Literature DB >> 20668255

Whole grains are associated with serum concentrations of high sensitivity C-reactive protein among premenopausal women.

Audrey J Gaskins1, Sunni L Mumford, Alisha J Rovner, Cuilin Zhang, Liwei Chen, Jean Wactawski-Wende, Neil J Perkins, Enrique F Schisterman.   

Abstract

In premenopausal women, elevated C-reactive protein (CRP) concentrations have been associated with an increased risk of negative reproductive outcomes. Whole grain consumption has been associated with lower CRP concentrations in older women; however, less is known about this relationship in younger women. We investigated whether whole grain intake was associated with serum high sensitivity CRP (hs-CRP) concentrations in young women. BioCycle was a prospective cohort study conducted at the University of Buffalo from 2005 to 2007, which followed 259 healthy women aged 18-44 y for <or= 2 menstrual cycles. hs-CRP concentrations were measured longitudinally <or= 8 times/cycle with visits standardized to menstrual cycle phase. Whole grain intake was estimated by 24-h recalls <or= 4 times/cycle. Servings were defined as 16 g or 125 mL of a 100% whole grain food. Whole grain intake was inversely associated with hs-CRP concentrations after adjusting for age, race, BMI, illness, and antiinflammatory drug use.
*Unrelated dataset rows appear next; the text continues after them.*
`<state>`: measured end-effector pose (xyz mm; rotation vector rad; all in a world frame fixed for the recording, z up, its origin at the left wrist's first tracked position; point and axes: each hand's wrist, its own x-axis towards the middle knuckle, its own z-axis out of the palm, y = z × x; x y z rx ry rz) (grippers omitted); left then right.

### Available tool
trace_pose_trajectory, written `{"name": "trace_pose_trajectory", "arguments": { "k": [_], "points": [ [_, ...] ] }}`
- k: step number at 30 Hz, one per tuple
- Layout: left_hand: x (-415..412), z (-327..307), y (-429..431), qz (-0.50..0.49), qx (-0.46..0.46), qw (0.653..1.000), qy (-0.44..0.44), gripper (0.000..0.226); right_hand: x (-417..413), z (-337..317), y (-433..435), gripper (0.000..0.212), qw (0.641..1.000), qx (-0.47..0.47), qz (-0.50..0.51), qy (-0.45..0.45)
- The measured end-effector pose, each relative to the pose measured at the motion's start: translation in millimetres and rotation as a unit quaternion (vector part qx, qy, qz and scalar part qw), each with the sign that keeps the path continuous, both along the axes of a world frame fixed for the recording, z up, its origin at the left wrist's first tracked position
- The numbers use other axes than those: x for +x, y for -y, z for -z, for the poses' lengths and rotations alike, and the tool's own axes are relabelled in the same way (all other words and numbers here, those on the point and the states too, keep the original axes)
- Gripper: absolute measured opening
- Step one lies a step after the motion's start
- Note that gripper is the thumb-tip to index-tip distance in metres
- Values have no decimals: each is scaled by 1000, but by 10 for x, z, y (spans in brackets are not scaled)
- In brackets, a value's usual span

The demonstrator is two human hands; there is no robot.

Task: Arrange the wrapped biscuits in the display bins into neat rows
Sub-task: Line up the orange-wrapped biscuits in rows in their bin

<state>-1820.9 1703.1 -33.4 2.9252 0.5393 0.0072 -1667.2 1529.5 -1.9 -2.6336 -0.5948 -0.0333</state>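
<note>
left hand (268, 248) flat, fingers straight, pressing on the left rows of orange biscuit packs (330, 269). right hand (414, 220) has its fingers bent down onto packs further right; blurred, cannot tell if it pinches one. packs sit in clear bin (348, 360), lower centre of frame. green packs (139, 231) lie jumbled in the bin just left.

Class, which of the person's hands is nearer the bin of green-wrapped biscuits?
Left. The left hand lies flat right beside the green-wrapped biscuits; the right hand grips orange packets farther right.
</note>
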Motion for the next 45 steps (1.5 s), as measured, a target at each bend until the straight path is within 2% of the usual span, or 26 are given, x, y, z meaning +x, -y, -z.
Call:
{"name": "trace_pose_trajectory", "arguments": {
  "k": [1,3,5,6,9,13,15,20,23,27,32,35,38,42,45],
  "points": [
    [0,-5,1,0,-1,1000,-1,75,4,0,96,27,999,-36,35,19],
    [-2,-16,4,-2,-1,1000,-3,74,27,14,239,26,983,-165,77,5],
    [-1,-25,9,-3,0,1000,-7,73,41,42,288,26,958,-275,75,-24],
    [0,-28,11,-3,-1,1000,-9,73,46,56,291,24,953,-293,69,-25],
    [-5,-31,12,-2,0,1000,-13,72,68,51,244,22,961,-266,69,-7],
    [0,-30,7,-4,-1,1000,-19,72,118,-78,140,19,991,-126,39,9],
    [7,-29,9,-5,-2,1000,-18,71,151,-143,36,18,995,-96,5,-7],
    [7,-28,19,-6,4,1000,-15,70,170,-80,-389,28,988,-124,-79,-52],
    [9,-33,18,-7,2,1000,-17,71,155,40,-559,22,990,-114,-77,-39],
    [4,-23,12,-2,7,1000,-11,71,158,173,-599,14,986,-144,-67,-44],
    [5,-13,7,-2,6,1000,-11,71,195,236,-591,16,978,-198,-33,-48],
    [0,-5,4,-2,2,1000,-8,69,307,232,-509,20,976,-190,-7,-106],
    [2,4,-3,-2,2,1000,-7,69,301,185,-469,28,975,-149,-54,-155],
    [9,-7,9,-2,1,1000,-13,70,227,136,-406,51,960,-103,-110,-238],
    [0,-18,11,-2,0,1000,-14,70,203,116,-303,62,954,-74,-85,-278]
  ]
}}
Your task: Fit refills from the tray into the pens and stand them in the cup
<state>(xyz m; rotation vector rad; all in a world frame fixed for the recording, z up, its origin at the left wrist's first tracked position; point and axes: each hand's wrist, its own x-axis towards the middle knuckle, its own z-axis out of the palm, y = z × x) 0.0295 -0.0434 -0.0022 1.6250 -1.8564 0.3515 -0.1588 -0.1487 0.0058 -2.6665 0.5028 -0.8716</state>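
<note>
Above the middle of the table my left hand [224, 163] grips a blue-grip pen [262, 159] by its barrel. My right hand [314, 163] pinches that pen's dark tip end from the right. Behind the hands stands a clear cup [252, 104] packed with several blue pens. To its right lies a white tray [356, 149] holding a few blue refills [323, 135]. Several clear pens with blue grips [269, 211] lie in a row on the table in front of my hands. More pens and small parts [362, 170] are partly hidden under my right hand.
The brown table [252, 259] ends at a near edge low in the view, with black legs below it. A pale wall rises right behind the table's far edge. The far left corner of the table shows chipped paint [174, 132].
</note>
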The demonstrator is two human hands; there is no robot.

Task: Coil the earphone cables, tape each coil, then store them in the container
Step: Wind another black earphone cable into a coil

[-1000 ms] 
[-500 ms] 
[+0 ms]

Consumers of between 0 and 1 serving/d of whole grains had, on average, 11.5% lower hs-CRP concentrations (P = 0.02) and consumers of >or= 1 serving/d had 12.3% lower hs-CRP concentrations (P = 0.02) compared with nonconsumers. Women who consumed >or= 1 serving/d of whole grain had a lower probability of having moderate (P = 0.008) or elevated (P = 0.001) hs-CRP according to the AHA criteria compared with nonconsumers. Given that elevated concentrations of hs-CRP have been linked to adverse reproductive outcomes and pregnancy complications, interventions targeting whole grain consumption may have the potential to improve health status among young women.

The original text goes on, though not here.